Inspiring Americans to serve each other and their communities, and investing in the infrastructure needed to accommodate new volunteers, will mobilize the nonprofit sector to play a key role in helping build a stronger future.

But nonprofit leaders will have to step forward and engage the full power of their networks to help President-elect Obama, and leaders on the Hill, pass the legislation needed to bring about this new era of service and shared sacrifice in our nation.

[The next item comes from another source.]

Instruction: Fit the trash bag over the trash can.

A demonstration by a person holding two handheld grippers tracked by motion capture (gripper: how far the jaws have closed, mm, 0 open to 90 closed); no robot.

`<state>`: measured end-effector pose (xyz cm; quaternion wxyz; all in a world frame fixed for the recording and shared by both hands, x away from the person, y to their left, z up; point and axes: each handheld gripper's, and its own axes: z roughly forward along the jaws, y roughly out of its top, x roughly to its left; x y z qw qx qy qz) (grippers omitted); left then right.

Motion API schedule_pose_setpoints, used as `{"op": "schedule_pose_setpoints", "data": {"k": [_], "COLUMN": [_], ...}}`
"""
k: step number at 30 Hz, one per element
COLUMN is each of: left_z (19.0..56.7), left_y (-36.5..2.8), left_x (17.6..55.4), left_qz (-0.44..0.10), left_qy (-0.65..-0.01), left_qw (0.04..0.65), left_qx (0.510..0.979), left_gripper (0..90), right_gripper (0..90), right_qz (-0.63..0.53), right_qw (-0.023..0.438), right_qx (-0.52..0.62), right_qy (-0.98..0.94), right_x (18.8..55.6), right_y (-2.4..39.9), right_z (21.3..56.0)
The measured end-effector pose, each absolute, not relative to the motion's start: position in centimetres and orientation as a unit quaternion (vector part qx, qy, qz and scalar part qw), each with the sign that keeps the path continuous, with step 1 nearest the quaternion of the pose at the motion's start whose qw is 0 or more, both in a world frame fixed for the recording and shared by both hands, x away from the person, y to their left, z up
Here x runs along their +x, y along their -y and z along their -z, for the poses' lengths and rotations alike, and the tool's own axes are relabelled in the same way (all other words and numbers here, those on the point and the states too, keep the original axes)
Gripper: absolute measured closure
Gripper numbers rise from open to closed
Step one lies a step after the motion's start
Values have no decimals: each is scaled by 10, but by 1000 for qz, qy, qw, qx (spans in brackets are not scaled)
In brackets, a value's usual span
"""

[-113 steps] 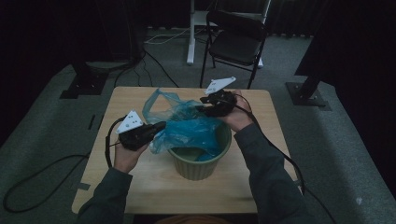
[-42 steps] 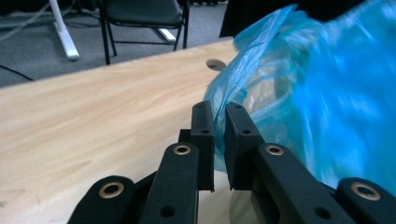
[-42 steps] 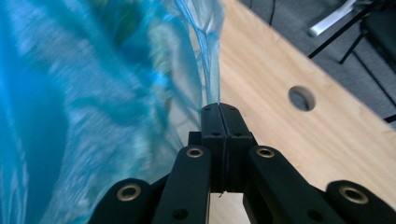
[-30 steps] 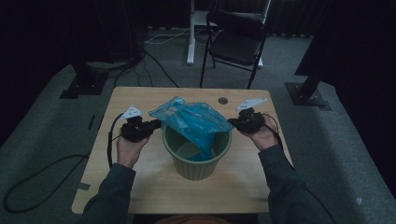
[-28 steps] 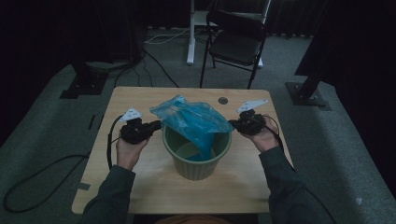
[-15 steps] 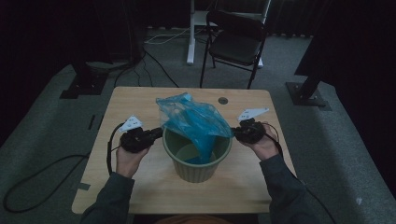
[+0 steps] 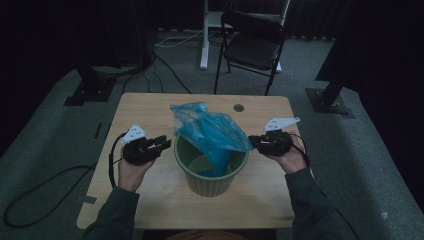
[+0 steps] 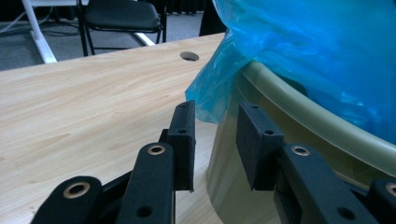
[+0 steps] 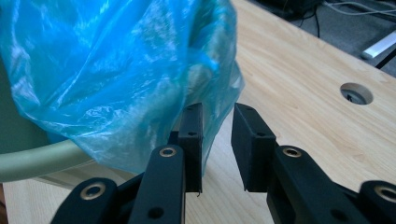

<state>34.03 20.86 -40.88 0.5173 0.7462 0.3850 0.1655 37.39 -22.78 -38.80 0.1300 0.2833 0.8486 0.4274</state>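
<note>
The left hand-held gripper (image 7: 161, 144) sits just left of the green bin (image 7: 210, 176) on the wooden surface (image 7: 150, 107), its jaws having just been opening and now parted a moderate way. In the left gripper view a corner of the blue plastic bag (image 7: 212, 134) hangs just beyond the pads (image 8: 183, 140), seemingly free of them. The right hand-held gripper (image 7: 255, 142) rests at the bin's opposite side, jaws likewise just opening to a narrow gap. The bag's edge drapes ahead of its pads (image 9: 192, 135), not pinched. The bag lies bunched over the bin's rim between both hand-held grippers.
</note>
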Motion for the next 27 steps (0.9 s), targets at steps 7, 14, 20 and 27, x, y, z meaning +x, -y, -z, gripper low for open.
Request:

President-elect Obama wants to build a new America — an America in which every individual has a place in shaping the American story. Building on the service legacies of nearly every president since Franklin Roosevelt, in a time of economic and civic crisis for the country, there could be no better expression of who were are as a people than to call on every American to do their part, and ignite a nation of service. NPT

John Bridgeland is CEO of Civic Enterprises. Michael Brown is CEO of City Year. Michelle Nunn is CEO of the Points of Light Institute. Alan Khazei is CEO of Be the Change, Inc. The four authors are the lead organizers of the nonpartisan ServiceNation campaign (www.servicenation.org) to promote increased community and nation service opportunities, solve problems with proven service strategies, and elevate service as a core ideal in our democracy.